La solitude de Bart De Wever: quel avenir pour la N-VA?

14/10/16 à 10:42 - Mise à jour à 13:27

Source: Knack

En 2018, Bart De Wever devra se débrouiller seul. Ses successeurs, tels que Jan Jambon ou Theo Francken, ne sont pas suffisamment prêts pour porter le poids d'élections communales de première importance. De Wever est et reste le chef, l'idéologue, le tacticien et le visage de la N-VA - et la tête de Turc préférée de tous les autres partis. Il a déjà acquis sa place dans l'histoire. Que peut-il encore obtenir ? Reconstruction d'une crise de la quarantaine politique.

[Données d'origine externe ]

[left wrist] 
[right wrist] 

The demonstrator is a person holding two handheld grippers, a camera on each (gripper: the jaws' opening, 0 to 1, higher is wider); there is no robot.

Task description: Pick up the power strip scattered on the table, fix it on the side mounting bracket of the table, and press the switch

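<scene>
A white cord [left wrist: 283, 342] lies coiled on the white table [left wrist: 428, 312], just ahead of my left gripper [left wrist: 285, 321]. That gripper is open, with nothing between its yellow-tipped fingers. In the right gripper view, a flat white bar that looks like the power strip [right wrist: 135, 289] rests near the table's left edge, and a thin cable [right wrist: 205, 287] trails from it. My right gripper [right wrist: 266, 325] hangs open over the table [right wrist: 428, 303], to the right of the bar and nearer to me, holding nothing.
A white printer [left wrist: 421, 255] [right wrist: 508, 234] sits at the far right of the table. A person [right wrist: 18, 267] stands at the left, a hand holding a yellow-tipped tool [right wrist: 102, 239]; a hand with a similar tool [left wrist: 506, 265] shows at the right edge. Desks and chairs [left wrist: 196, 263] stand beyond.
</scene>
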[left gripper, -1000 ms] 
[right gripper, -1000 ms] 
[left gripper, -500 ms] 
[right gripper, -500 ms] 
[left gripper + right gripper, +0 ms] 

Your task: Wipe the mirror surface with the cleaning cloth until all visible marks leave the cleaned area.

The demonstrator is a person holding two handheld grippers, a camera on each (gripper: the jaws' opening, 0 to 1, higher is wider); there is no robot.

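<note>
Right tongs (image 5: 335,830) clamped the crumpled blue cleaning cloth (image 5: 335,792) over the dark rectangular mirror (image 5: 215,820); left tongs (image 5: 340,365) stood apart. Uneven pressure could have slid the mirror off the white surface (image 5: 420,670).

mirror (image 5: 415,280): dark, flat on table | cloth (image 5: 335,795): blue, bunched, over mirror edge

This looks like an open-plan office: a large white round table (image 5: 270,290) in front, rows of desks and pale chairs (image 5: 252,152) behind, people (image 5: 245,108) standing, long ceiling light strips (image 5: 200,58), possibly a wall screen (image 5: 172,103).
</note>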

L'histoire, c'est par là que tout commence chez les De Wever. C'est l'histoire flamande qui a fait d'eux ce qu'ils sont. Après la Seconde Guerre mondiale, le grand-père, Leon De Wever, est incarcéré plusieurs mois au Fort de Berchem pour avoir été administrateur de la Ligue nationale flamande (VNV) collaboratrice. L'ancien directeur d'école perd ses droits civiques et doit gagner sa vie comme démarcheur. Du coup, le père, Rik De Wever, cheminot de profession, devient aussi nationaliste flamand. Il est militant à la Volksunie, et pendant quelque temps il est même membre du Vlaamse Militanten Orde (VMO), un groupe d'action condamné (et dissous) plus tard en tant que milice privée. La famille De Wever habite un appartement modeste au-dessus du local de l'Alliance de la Jeunesse nationale-flamande (VNJ) à Berchem. Rik De Wever est un des responsables, ses enfants portent la chemise grise et la cravate orange qui distingue les membres du VNJ des autres mouvements de jeunesse. On les emmène à des fêtes de chant, aux Pèlerinages de l'Yser et à toutes sortes de manifestations. À trois ans, Bart De Wever accompagne déjà son père à une manifestation pour la scission de Bruxelles-Hal-Vilvorde.